Sopravvissuti (di M.Cortini e L.Moretti)


In queste settimane sto proponendo meno recensioni libresche, ma in compenso la lista delle cose ancora da leggere sta diventando lunga come la Bibbia. Ciò nonostante mi capita ancora di incappare in romanzi “imprevisti” che rubano il tempo a quelli che già sto macinando su carta e su iPad. È successo nei giorni scorsi con De bello lemures e, a poco più di 24 ore di distanza, la cosa si è ripetuta con Sopravvissuti, il libro horror-bellico-ucronico di Mattia Cortini e Leonardo Moretti, pubblicato da Asengard.

 

Il 6 Giugno 1944 è ricordato come il Giorno del Giudizio.

Il mondo era dilaniato dalla guerra, gli Alleati stavano sbarcando sulle coste della Normandia e le forze dell'Asse cercavano di contrastare la loro avanzata.

Fu allora che i Morti si risvegliarono.

In ogni nazione i cadaveri si rialzarono dai campi di battaglia, dalle fosse comuni e dagli ospedali, iniziando la loro feroce caccia al genere umano.

Sono passati dodici anni da quel giorno. Il mondo è ridotto a un cumulo di macerie e violenza, dove i Morti sono in costante ricerca di carne viva, mentre gli ultimi sopravvissuti sono ormai simili a bestie disperate e pericolose, disposti a tutto pur di vivere un giorno in più.

Questa è la storia di quattro di loro, in fuga attraverso le rovine di una Francia disabitata e silenziosa. Uomini e donne in cerca di cibo, acqua, un luogo sicuro dove poter dormire e di un ultimo, dannato, caricatore.

 

Non sto a farvi una recensione perché il tempo è quello che è.

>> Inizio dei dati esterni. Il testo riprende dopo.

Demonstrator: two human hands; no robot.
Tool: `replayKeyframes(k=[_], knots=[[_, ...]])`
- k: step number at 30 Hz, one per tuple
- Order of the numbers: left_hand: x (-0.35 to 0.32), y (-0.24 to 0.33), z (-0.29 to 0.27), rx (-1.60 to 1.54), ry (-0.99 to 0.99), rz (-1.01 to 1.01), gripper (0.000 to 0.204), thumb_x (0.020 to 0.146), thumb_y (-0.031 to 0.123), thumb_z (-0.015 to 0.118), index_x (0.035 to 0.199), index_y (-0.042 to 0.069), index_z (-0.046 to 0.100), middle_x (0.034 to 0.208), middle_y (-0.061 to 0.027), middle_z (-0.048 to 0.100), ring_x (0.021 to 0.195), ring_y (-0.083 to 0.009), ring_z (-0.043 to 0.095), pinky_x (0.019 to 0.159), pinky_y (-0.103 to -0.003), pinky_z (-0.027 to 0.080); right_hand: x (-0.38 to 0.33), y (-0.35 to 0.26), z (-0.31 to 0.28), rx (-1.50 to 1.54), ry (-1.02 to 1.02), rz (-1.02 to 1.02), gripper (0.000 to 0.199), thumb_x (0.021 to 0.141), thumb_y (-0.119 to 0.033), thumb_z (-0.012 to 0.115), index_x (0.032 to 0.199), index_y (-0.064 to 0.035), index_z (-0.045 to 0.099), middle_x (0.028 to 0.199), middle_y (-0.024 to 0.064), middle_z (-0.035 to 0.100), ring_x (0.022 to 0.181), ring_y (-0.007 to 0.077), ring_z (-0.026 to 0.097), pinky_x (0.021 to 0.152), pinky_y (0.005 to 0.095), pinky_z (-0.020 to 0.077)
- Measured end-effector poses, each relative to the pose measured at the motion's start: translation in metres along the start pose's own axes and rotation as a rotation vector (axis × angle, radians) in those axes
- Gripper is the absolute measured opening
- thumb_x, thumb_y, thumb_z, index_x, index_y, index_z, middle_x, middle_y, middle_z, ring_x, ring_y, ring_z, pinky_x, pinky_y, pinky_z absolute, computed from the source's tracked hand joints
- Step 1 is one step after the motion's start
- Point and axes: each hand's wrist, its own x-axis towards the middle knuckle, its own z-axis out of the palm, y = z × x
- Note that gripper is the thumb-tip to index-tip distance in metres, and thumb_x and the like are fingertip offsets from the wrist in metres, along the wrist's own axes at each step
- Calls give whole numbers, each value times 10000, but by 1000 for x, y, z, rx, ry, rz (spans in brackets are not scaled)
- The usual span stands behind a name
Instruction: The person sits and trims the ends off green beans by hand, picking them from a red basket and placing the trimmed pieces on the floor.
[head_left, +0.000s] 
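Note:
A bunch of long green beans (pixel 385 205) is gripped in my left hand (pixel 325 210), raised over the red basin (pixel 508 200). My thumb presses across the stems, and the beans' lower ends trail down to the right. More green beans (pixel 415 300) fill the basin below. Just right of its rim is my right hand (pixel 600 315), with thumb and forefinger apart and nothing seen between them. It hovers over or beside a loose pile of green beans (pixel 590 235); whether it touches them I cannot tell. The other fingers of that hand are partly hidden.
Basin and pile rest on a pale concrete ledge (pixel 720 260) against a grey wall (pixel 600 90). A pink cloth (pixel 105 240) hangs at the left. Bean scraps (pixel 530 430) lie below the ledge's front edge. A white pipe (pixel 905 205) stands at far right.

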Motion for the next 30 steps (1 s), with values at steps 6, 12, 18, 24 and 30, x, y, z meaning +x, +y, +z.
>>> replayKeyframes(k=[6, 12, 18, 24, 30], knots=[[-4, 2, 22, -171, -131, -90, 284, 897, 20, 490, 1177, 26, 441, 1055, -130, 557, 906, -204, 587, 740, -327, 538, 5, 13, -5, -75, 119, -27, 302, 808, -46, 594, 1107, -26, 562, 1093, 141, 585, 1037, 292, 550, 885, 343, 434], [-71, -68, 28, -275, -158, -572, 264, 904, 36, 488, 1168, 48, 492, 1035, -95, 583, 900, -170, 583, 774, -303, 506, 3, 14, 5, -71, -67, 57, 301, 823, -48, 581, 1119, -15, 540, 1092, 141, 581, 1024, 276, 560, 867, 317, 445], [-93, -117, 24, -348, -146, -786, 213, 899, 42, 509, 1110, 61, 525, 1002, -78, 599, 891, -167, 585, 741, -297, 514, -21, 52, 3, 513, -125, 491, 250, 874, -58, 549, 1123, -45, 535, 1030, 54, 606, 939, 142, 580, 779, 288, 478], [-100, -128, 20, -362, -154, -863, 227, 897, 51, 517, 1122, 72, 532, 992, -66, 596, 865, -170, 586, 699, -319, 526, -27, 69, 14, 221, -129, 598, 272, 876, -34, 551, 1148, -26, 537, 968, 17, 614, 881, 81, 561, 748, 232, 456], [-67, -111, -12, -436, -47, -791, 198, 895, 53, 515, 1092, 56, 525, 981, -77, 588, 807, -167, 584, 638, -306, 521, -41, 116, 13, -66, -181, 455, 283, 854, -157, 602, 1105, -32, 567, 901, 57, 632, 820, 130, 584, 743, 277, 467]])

Ho fin troppe recensioni in canna, quindi accontentatevi, per una volta, di una versione più sui generis. Inoltre approfitto del suddetto romanzo per riprendere un ragionamento su cui vorrei tornare ancora in futuro.

 

Ebbene, Sopravvissuti è un bel libro. Si ispira alle ambientazioni descritte nel gioco di ruolo italiano Sine requie, di cui si parla gran bene. L'ispirazione a metà tra l'horror e il “what if” dieselpunk pare davvero affascinante: se solo masterizzassi ancora, Sine requie sarebbe il mio gioco. Tornando al libro, la faccio breve: è scritto bene, scorrevole, con poca infodump, molta azione e un'atmosfera degna dei migliori romanzi sugli zombie. Ci sono alcuni richiami che suonano un po' troppo “giocoruoleschi”, ma per fortuna si tratta di fenomeni limitati e marginali, che non intaccano la struttura vera e propria del romanzo. Non ha pretese di essere un testo particolarmente impegnato o originale (sempre più spesso ne faccio a meno, non so voi), ma al contempo rispetta i lettori, non trattandoli come scemi.

Con questo voglio dire che i due autori non s'inventano demenziali deus ex machina che salvano gli eroi nei modi più improbabili, con la scusa che “tanto è solo un romanzo!”. Né buttano in vacca il lavoro scivolando su toni eccessivamente pulp, errore in cui cadono sempre più spesso scrittore e registi horror.

 

Insomma, è un libro che mi sento di consigliarvi. Asengard sta lavorando bene anche nel campo degli ebook, e potrebbe presto entrare nella mia risicatissima lista di editori italiani “buoni”, anche se deve migliore le proposte fantasy, abbandonando quelle troppo in Troisi-style. Comunque vale la pena ribadire che anche noi altri, in questo paese di ignoranti sottoculturati e di aspiranti veline, sappiamo creare qualcosa di buono nel campo del fantastico. Trovo demenziale, disonesto e da beoti affermare che gli italiani non possono scrivere horror/fantascienza/fantasy solo perché... italiani. Certo, forse il 90% della nostra produzione in questi generi è robaccia che va bene per accendere il camino, ma c'è quel risicato 10% che merita rispetto, promozione e possibilità di migliorarsi ancora. Non sopporto quei commenti malmostosi in cui traspare l'impressione che non esista nulla degno nemmeno di una sufficienza stiracchiata. A costoro, chiunque essi siano, consiglio dunque di dedicarsi ad altri interessi. Se trovata che la narrativa di genere fa così schifo, datevi al calcio, alla musica, alla fotografia.

 

Sopravvissuti rientra nella percentuale dei “salvati”. Non me ne frega una beata ceppa se non è stato elaborato tenendo sott'occhio dieci manuali di scrittura creativa. Piace, intrattiene e lascia qualcosa di gradevole. A volte questo basta e avanza, alla faccia di tutti i bizantinismi disfattisti.